Futility of space colonization

Badass ninja science fiction writer Charlie Stross has just posted a killer essay on the futility of space explorationcolonization. Nutshell: it's far and hostile, and we can't even figure out how to live in the Gobi desert or the ocean's floor, infinitely closer and more hospitable.

Here's a handy metaphor: let's approximate one astronomical unit – the distance between the Earth and the sun, roughly 150 million kilometres, or 600 times the distance from the Earth to the Moon – to one centimetre.

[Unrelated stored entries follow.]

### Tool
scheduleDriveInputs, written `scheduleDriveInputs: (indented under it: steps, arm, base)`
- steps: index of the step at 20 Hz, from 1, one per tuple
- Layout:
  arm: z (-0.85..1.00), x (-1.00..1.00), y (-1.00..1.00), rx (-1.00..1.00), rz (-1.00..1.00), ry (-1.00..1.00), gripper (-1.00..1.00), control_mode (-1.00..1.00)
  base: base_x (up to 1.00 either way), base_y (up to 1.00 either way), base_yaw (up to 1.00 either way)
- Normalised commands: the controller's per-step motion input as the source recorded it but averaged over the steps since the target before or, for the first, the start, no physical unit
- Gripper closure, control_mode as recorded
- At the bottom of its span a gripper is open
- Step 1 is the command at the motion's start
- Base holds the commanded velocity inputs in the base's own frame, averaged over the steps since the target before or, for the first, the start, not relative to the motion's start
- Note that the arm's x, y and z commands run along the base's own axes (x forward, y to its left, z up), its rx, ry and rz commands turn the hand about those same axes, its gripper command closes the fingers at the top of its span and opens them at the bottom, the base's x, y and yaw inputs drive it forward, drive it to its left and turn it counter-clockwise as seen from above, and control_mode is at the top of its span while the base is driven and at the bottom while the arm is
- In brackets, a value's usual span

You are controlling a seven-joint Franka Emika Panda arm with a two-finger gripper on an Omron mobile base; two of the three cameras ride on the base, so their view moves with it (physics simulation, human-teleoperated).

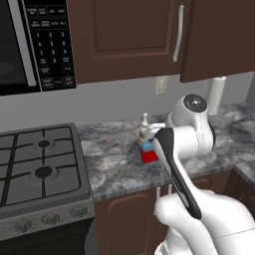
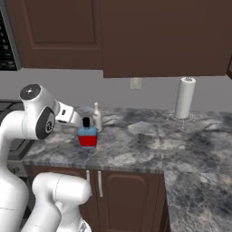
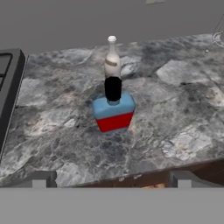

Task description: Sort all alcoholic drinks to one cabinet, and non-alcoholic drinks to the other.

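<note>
Two alcoholic drinks stand on the grey stone counter (image 2: 149,140). The squat blue bottle (image 3: 113,111) with red label and black cap (image 2: 87,134) is the nearer one. Close behind it stands the slim pale bottle (image 3: 112,59) with a white cap (image 2: 97,117). My gripper (image 3: 111,179) is open, short of the counter's front edge and in line with the blue bottle, touching nothing. In the left base view my arm hides part of the blue bottle (image 1: 147,153). The dark brown wall cabinet (image 1: 124,35) with its silver bar handle (image 1: 178,34) hangs above. The non-alcoholic drinks are out of view.
A gas stove (image 1: 40,169) lies left of the counter, under a microwave (image 1: 30,45). A paper towel roll (image 2: 185,97) stands at the back right. A brown cabinet door (image 1: 219,40) juts forward above the counter. Low cabinets (image 2: 122,190) sit below.
</note>
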Motion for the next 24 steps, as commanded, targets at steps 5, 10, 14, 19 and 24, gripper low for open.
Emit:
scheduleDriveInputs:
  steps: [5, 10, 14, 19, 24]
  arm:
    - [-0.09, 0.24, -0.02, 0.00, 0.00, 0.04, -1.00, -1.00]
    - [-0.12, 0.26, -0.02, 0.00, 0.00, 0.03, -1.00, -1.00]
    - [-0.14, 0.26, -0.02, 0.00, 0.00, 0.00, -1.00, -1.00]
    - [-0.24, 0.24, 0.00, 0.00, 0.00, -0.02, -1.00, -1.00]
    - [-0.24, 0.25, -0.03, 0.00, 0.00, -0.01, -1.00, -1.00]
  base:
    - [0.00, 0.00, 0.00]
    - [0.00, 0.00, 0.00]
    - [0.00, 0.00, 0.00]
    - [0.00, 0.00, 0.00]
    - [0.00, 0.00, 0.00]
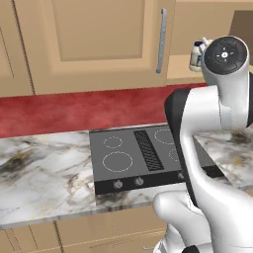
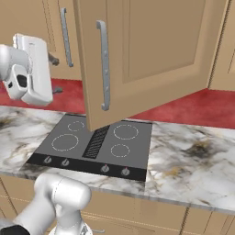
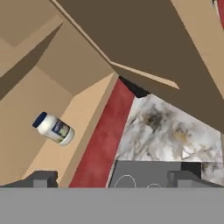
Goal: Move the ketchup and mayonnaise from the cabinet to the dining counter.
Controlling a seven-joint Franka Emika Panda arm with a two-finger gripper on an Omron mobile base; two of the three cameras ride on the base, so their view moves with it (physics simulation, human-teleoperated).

Got that? 1AU = 1cm. (You may want to get hold of a ruler to follow through with this one.)

The solar system is conveniently small. Neptune, the outermost planet in our solar system, orbits the sun at a distance of almost exactly 30AU, or 30 centimetres – one foot (in imperial units). Giant Jupiter is 5.46 AU out from the sun, almost exactly two inches (in old money).

We've sent space probes to Jupiter; they take five and a half years to get there if we send them on a straight Hohmann transfer orbit, but we can get there quite a bit faster using some fancy orbital mechanics. Neptune is still a stretch – only one spacecraft, Voyager 2, has made it out there so far. Its journey time was 12 years, and it wasn't stopping. (It's now on its way out into interstellar space, having passed the heliopause some years ago.)

The Kuiper belt, domain of icy wandering dwarf planets like Pluto and Eris, extends perhaps another 30AU, before merging into the much more tenuous Hills cloud and Oort cloud, domain of loosely coupled long-period comets.

Now for the first scale shock: using our handy metaphor the Kuiper belt is perhaps a metre in diameter. The Oort cloud, in contrast, is as much as 50,000 AU in radius – its outer edge lies half a kilometre away.